• _The problem_: Determine the number of lines below that contain "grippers". Write nothing but that number.

• _Information shown_:
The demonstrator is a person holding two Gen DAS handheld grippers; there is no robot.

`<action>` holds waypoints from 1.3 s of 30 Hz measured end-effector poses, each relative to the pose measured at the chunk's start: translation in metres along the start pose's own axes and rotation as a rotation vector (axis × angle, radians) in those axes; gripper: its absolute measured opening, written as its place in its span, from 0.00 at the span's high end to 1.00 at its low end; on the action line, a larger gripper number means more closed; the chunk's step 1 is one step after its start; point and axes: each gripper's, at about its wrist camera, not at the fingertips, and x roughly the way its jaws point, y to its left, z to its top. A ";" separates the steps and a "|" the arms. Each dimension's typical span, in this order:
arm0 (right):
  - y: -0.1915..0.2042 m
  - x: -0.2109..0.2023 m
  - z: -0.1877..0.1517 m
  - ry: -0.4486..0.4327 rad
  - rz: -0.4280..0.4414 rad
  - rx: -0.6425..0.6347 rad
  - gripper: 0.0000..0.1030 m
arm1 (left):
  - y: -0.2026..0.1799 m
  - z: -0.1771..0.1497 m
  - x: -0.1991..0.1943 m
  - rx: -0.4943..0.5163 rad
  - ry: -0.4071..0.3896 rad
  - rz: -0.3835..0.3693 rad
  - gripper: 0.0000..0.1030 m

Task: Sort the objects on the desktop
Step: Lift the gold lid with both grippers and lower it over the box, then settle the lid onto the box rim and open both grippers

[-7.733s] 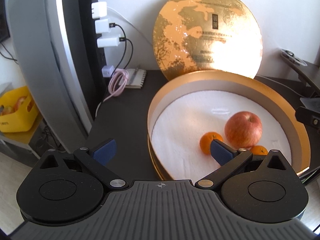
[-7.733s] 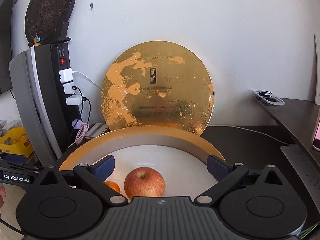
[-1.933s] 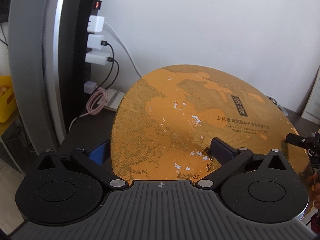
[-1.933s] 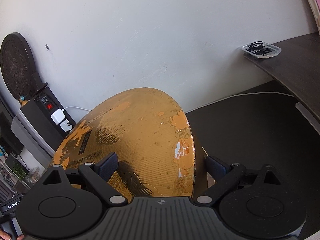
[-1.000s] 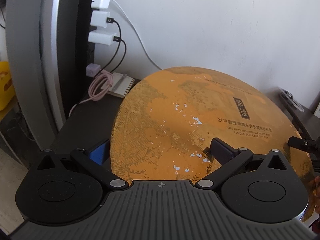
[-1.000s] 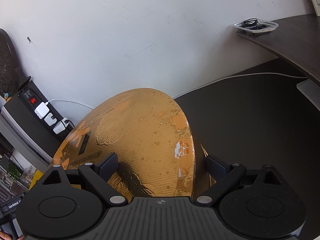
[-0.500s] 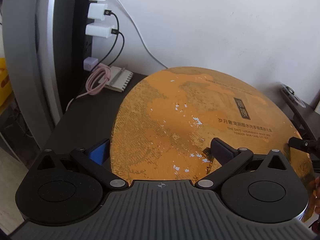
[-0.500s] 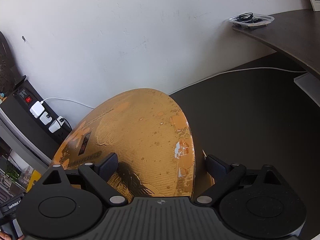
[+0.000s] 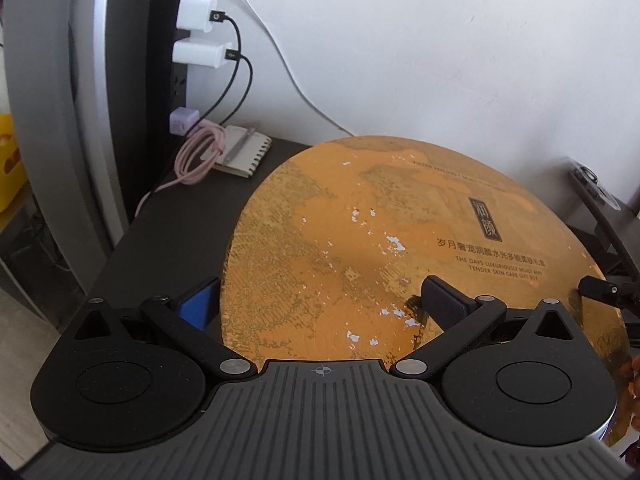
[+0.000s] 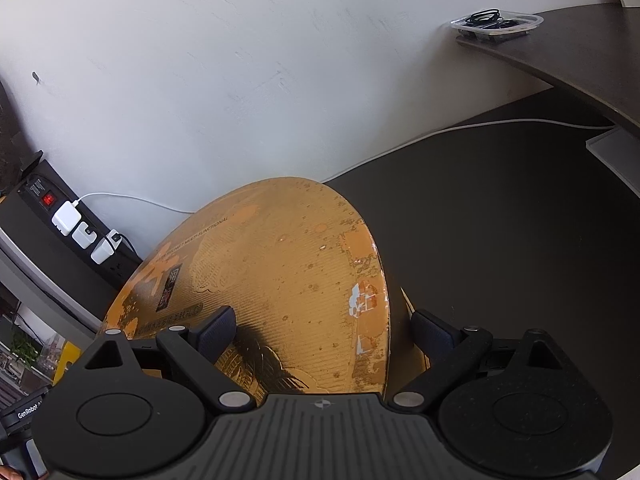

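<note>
A round gold lid [image 9: 380, 240] fills the middle of both views, lying over the dark desk [image 10: 500, 208]. The left gripper [image 9: 320, 304] has its jaws spread wide, one pad below the lid's left rim and one on its top face. The right gripper [image 10: 324, 330] straddles the lid's right rim likewise, jaws wide. Whether either pair presses the lid I cannot tell. White chargers [image 9: 200, 12] sit at upper left
</note>
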 end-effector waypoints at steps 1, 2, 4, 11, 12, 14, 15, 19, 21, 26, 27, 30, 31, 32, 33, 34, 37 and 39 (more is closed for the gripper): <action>0.000 0.001 -0.001 0.000 0.001 0.001 0.07 | 0.000 0.000 0.000 0.001 0.000 0.000 0.00; 0.000 0.001 -0.001 0.001 0.002 0.003 0.07 | 0.000 0.000 0.000 0.002 -0.001 0.001 0.00; -0.001 0.002 -0.002 0.001 0.004 0.010 0.07 | -0.001 0.000 -0.001 0.006 -0.001 0.003 0.00; 0.003 0.002 -0.001 0.005 -0.022 0.006 0.06 | 0.001 -0.001 0.004 0.000 0.001 0.000 0.00; 0.003 0.002 -0.001 0.005 -0.026 0.002 0.06 | 0.001 -0.001 0.004 -0.003 0.002 -0.002 0.00; 0.004 0.000 -0.001 0.004 -0.034 -0.002 0.06 | 0.003 -0.002 0.006 -0.009 0.008 -0.008 0.00; 0.005 0.001 -0.001 0.005 -0.038 -0.003 0.06 | 0.004 -0.002 0.007 -0.012 0.010 -0.011 0.00; 0.005 0.003 0.000 0.010 -0.044 0.009 0.06 | 0.008 -0.002 0.009 -0.021 0.017 -0.021 0.00; 0.003 0.003 0.000 0.009 -0.039 0.028 0.06 | 0.009 -0.001 0.009 -0.020 0.023 -0.027 0.00; 0.008 -0.028 0.009 -0.101 -0.009 0.041 0.05 | 0.017 0.006 -0.005 -0.039 0.000 -0.059 0.01; 0.014 -0.039 0.011 -0.125 -0.014 0.026 0.05 | 0.017 0.008 -0.013 -0.032 -0.017 -0.059 0.01; 0.040 -0.082 0.011 -0.188 -0.010 -0.058 0.02 | 0.012 0.014 -0.045 0.018 -0.070 -0.036 0.01; 0.050 -0.099 0.007 -0.203 -0.007 -0.097 0.02 | 0.010 0.014 -0.057 0.041 -0.087 -0.024 0.00; 0.060 -0.110 0.001 -0.212 -0.007 -0.137 0.02 | 0.006 0.013 -0.068 0.069 -0.102 -0.009 0.00; 0.070 -0.120 -0.005 -0.217 -0.006 -0.176 0.02 | 0.002 0.010 -0.080 0.100 -0.114 0.010 0.00; 0.077 -0.132 -0.015 -0.221 0.000 -0.218 0.02 | -0.003 0.005 -0.091 0.136 -0.122 0.032 0.00; 0.093 -0.157 -0.048 -0.223 0.006 -0.319 0.02 | -0.017 -0.017 -0.117 0.243 -0.129 0.104 0.00; 0.106 -0.167 -0.072 -0.225 0.002 -0.382 0.03 | -0.025 -0.035 -0.128 0.301 -0.126 0.145 0.00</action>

• _Exercise output_: 2